In the year to March 2011, industry analyst BIS Shrapnel expected house prices to rise between 5 per cent and 8 per cent.

While prices would keep rising, it would not be as strongly as in recent months, held back by the impact of further rises in mortgage interest rates, making homes less affordable for buyers, BIS said. Latest figures from QV showed house prices were up 4.4 per cent from last January, but still more than 4 per cent below the peak of the market in 2007.

BIS Shrapnel said there had been a 27 per cent increase in house building consents in the December quarter compared with a year before, rebounding from a two-decade low in consent numbers.

The slump in home building in the past two years meant the housing market would be short of new homes. "For the next two years we don't see enough supply to meet demand," said Adeline Wong of BIS.

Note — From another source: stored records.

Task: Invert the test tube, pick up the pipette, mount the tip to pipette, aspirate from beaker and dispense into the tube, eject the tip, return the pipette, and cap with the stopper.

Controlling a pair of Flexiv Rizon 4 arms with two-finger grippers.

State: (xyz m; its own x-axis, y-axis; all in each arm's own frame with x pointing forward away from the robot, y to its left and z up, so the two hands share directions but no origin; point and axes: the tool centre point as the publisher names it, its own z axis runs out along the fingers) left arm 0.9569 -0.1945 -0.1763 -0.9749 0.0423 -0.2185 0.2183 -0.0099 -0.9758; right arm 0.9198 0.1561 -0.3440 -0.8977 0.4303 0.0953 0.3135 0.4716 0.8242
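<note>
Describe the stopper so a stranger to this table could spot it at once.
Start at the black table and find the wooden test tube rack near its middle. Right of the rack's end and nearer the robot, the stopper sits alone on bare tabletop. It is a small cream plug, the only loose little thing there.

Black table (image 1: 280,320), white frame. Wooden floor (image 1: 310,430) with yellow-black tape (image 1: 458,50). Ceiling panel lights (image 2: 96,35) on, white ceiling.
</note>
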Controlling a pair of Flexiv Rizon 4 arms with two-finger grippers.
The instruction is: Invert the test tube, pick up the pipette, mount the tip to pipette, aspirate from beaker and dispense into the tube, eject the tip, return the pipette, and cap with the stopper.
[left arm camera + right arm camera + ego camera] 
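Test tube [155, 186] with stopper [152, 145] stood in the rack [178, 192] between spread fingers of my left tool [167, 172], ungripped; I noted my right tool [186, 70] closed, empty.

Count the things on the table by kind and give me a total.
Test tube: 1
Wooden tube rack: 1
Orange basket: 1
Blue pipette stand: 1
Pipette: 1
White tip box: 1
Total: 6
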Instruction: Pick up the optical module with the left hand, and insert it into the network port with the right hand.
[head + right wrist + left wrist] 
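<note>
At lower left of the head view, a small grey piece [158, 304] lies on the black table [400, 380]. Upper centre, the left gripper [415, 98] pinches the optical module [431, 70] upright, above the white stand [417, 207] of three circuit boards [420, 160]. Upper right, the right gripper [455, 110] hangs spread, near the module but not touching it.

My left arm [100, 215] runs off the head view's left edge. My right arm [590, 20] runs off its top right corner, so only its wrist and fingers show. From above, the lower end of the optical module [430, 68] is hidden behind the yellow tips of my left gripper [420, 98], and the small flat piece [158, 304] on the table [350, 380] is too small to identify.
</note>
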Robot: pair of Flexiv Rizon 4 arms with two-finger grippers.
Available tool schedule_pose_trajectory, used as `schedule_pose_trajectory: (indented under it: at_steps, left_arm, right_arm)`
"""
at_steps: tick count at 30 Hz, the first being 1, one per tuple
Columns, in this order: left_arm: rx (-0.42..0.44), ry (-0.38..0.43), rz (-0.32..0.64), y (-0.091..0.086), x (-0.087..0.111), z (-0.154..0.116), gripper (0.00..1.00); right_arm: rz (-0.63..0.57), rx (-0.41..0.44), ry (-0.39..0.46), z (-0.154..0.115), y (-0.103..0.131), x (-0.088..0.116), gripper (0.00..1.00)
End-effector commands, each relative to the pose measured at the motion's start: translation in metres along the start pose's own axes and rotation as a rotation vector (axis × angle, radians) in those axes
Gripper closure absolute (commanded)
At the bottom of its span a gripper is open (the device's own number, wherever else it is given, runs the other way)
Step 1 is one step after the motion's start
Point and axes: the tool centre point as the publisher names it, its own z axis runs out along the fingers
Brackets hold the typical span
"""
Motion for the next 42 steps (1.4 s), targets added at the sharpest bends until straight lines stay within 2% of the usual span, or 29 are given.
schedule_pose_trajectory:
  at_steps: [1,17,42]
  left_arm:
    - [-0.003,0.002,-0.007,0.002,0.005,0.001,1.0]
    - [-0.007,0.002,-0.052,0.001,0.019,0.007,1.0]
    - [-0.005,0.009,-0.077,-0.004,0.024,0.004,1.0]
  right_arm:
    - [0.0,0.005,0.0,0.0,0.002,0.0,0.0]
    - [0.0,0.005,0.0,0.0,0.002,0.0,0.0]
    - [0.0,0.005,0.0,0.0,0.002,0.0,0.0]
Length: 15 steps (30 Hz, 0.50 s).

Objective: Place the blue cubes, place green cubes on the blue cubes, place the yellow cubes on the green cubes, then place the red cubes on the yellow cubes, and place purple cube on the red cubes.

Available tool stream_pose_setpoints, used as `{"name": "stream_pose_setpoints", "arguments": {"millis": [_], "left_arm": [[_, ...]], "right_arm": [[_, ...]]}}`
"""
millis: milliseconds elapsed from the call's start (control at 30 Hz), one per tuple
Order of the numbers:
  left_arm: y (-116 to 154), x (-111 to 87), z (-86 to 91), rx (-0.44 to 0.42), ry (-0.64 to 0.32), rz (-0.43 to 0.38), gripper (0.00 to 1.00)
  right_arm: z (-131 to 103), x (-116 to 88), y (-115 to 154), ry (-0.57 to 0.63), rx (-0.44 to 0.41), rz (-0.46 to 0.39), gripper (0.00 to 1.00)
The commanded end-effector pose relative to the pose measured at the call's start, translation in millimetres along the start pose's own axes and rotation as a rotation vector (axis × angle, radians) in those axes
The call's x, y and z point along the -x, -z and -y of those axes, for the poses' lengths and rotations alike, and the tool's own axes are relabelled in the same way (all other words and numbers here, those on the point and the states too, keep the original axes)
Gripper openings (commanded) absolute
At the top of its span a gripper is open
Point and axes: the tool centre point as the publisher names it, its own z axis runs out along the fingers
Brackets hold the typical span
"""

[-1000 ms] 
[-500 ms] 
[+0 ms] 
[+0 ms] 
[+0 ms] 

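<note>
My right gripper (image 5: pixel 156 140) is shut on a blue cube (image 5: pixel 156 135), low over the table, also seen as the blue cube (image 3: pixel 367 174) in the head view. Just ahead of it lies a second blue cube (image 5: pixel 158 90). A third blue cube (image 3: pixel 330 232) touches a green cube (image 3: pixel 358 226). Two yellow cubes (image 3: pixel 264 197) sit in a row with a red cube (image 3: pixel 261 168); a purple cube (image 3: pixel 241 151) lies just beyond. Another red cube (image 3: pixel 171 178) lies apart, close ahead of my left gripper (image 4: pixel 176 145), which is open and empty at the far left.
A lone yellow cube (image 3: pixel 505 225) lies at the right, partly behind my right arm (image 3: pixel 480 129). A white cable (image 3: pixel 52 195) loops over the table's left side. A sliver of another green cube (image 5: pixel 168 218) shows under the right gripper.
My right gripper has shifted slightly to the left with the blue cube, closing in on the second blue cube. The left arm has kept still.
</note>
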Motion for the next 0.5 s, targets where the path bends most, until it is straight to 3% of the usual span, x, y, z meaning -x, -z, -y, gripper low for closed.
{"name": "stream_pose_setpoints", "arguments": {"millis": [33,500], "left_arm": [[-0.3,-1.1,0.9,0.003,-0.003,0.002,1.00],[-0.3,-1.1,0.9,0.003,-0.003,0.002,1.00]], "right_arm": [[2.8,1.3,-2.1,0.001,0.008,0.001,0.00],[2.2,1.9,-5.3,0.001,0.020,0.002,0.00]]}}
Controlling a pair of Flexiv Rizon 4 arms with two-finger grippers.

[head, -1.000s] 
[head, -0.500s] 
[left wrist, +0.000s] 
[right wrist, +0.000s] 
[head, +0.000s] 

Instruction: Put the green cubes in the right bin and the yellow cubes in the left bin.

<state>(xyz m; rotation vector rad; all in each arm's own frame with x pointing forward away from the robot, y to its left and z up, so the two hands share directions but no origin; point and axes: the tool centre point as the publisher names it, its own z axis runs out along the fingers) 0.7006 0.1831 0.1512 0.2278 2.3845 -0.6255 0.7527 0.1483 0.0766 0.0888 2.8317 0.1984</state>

Between 17,300 and 18,600 homes a year would be built in the coming two years.

"This in no way meets our estimated underlying demand for housing, which will average 29,000 units a year over two years."

The recovery in building was expected to continue in coming years, driven by that shortfall in new homes, especially because of relatively strong migration,

The level of activity would peak at a lower level of activity compared with the last peak in 2004.

House prices were expected to keep rising because of the shortage of supply in the short term, especially as the economy improved, but mortgage rates would also rise.

BIS forecasts that the Reserve Bank's official cash rate will rise by 1 percentage point in the coming year to March, with average fixed-term mortgage rates rising to about 8.5 per cent by March 2012.

Consumer confidence was expected to gradually pick up as economic growth improved, with home buyers' confidence boosted by wages and jobs growth.

Figures last week showed unemployment rising to 7.3 per cent in the December quarter, the highest rate for a decade, and up from 6.5 per cent in the September quarter.

But Ms Wong expected the economy to improve in the second half of the year and jobs numbers to lift.